▶ [PROBLEM STATEMENT]
Give every line of the material again, exactly as written.

▶ [INFORMATION SHOWN]
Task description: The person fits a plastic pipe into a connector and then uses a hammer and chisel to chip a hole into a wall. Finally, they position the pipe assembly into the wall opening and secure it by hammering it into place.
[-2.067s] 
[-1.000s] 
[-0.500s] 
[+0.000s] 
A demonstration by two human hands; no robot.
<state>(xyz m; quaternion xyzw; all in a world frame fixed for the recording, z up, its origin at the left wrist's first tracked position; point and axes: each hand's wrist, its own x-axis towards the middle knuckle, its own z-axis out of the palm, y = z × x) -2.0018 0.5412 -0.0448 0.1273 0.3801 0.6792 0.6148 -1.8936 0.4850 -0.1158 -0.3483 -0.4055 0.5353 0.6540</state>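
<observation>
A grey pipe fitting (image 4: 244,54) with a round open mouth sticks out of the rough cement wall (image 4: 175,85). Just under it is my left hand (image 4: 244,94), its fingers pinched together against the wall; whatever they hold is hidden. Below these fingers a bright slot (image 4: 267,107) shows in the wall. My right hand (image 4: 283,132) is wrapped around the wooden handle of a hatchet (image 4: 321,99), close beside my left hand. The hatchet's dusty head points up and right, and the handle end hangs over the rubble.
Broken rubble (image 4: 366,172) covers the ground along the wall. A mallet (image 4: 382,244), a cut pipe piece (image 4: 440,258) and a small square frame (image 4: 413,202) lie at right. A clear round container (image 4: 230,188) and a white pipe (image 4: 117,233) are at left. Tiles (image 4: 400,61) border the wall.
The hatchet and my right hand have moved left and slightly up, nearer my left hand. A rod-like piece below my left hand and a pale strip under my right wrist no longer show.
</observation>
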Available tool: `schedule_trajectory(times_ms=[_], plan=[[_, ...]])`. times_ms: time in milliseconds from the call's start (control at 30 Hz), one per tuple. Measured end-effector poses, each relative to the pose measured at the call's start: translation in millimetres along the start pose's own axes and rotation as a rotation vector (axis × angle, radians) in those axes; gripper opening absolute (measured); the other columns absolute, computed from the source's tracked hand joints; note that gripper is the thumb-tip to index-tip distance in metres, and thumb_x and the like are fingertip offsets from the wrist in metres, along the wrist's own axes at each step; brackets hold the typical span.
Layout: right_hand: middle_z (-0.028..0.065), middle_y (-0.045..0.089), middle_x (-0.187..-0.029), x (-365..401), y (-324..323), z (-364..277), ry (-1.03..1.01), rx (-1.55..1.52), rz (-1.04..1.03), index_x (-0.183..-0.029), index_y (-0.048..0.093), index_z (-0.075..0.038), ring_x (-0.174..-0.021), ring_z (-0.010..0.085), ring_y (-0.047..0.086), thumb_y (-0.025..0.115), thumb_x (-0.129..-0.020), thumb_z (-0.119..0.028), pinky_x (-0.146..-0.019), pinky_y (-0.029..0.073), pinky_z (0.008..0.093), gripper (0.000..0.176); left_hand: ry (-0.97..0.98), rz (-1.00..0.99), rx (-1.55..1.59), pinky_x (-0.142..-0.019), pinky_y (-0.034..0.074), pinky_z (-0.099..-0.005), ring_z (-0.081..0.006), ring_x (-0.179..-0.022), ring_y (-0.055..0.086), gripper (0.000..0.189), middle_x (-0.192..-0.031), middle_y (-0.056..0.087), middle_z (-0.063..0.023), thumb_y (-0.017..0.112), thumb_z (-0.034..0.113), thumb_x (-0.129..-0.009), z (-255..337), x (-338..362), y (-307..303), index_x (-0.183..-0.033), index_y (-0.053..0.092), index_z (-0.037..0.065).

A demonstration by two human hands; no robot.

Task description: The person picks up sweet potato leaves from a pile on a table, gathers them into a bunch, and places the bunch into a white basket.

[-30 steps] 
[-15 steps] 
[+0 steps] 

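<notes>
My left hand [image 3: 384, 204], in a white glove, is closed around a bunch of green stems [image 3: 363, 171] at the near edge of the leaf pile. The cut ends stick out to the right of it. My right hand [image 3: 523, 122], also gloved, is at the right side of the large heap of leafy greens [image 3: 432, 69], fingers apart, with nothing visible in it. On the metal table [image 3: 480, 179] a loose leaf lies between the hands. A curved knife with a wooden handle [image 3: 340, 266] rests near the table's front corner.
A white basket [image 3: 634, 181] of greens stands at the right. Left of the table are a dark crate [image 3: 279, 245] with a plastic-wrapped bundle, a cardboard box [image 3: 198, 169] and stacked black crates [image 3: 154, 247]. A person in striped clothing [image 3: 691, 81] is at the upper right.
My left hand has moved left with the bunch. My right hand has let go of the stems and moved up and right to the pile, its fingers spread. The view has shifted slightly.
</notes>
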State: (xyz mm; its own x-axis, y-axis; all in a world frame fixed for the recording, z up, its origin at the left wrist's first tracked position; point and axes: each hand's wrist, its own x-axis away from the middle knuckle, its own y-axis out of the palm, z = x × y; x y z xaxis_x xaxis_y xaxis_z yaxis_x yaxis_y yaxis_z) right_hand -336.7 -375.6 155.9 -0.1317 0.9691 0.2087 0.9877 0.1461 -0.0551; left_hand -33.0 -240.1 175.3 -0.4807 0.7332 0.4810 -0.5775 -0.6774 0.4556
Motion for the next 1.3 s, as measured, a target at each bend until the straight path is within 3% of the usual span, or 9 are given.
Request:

▶ [RESPONSE TO THIS TASK]
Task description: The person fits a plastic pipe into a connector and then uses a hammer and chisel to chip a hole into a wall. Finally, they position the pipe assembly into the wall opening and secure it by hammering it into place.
[-2.067s] 
[-1.000s] 
[-0.500s] 
[+0.000s] 
A demonstration by two human hands; no robot.
<state>(xyz m; quaternion xyzw; all in a world frame fixed for the recording, z up, its origin at the left wrist's first tracked position; point and axes: each hand's wrist, its own x-axis towards the middle knuckle, its own z-axis out of the palm, y = z × x) -2.0018 0.5412 -0.0448 0.1273 0.3801 0.6792 0.6148 -1.8936 0.4850 -0.1158 -0.3483 -0.4055 0.5353 0.6540</state>
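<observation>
A grey pipe fitting (image 4: 244,54) with a round open mouth sticks out of the rough cement wall (image 4: 175,85). Just under it is my left hand (image 4: 244,94), its fingers pinched together against the wall; whatever they hold is hidden. Below these fingers a bright slot (image 4: 267,107) shows in the wall. My right hand (image 4: 283,132) is wrapped around the wooden handle of a hatchet (image 4: 321,99), close beside my left hand. The hatchet's dusty head points up and right, and the handle end hangs over the rubble.
Broken rubble (image 4: 366,172) covers the ground along the wall. A mallet (image 4: 382,244), a cut pipe piece (image 4: 440,258) and a small square frame (image 4: 413,202) lie at right. A clear round container (image 4: 230,188) and a white pipe (image 4: 117,233) are at left. Tiles (image 4: 400,61) border the wall.
The hatchet and my right hand have moved left and slightly up, nearer my left hand. A rod-like piece below my left hand and a pale strip under my right wrist no longer show.
</observation>
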Available tool: `schedule_trajectory(times_ms=[_], plan=[[_, ...]])`. times_ms: time in milliseconds from the call's start (control at 30 Hz), one per tuple. Measured end-effector poses, each relative to the pose measured at the call's start: translation in millimetres along the start pose's own axes and rotation as a rotation vector (axis × angle, radians) in those axes; gripper opening absolute (measured); the other columns absolute, computed from the source's tracked hand joints; note that gripper is the thumb-tip to index-tip distance in metres, and thumb_x and the like are fingertip offsets from the wrist in metres, along the wrist's own axes at each step; brackets hold the typical span.
Layout: right_hand: middle_z (-0.028..0.065), middle_y (-0.045..0.089), middle_x (-0.187..-0.029), x (-365..401), y (-324..323), z (-364..277), ry (-1.03..1.01), rx (-1.55..1.52), rz (-1.04..1.03), index_x (-0.183..-0.029), index_y (-0.048..0.093), index_z (-0.075..0.038), ring_x (-0.174..-0.021), ring_z (-0.010..0.085), ring_y (-0.047..0.086), thumb_y (-0.025..0.115), thumb_x (-0.129..-0.020), thumb_z (-0.119..0.028), pinky_x (-0.146..-0.019), pinky_y (-0.029..0.073), pinky_z (0.008..0.093), gripper (0.000..0.176); left_hand: ry (-0.97..0.98), rz (-1.00..0.99), rx (-1.55..1.59), pinky_x (-0.142..-0.019), pinky_y (-0.034..0.074), pinky_z (-0.099..-0.005), ring_z (-0.081..0.006), ring_x (-0.179..-0.022), ring_y (-0.055..0.086), gripper (0.000..0.189), middle_x (-0.192..-0.031), middle_y (-0.056..0.087), middle_z (-0.063..0.023), thumb_y (-0.017..0.112), thumb_z (-0.034..0.113), thumb_x (-0.129..-0.009), z (-255..337), x (-338..362), y (-307..303), index_x (-0.183..-0.033), index_y (-0.053..0.092), index_z (-0.037..0.065).

A demonstration by two human hands; no robot.

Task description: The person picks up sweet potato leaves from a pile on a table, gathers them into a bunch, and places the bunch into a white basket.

[-30 steps] 
[-15 steps] 
[+0 steps] 

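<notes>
My left hand [image 3: 384, 204], in a white glove, is closed around a bunch of green stems [image 3: 363, 171] at the near edge of the leaf pile. The cut ends stick out to the right of it. My right hand [image 3: 523, 122], also gloved, is at the right side of the large heap of leafy greens [image 3: 432, 69], fingers apart, with nothing visible in it. On the metal table [image 3: 480, 179] a loose leaf lies between the hands. A curved knife with a wooden handle [image 3: 340, 266] rests near the table's front corner.
A white basket [image 3: 634, 181] of greens stands at the right. Left of the table are a dark crate [image 3: 279, 245] with a plastic-wrapped bundle, a cardboard box [image 3: 198, 169] and stacked black crates [image 3: 154, 247]. A person in striped clothing [image 3: 691, 81] is at the upper right.
My left hand has moved left with the bunch. My right hand has let go of the stems and moved up and right to the pile, its fingers spread. The view has shifted slightly.
</notes>
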State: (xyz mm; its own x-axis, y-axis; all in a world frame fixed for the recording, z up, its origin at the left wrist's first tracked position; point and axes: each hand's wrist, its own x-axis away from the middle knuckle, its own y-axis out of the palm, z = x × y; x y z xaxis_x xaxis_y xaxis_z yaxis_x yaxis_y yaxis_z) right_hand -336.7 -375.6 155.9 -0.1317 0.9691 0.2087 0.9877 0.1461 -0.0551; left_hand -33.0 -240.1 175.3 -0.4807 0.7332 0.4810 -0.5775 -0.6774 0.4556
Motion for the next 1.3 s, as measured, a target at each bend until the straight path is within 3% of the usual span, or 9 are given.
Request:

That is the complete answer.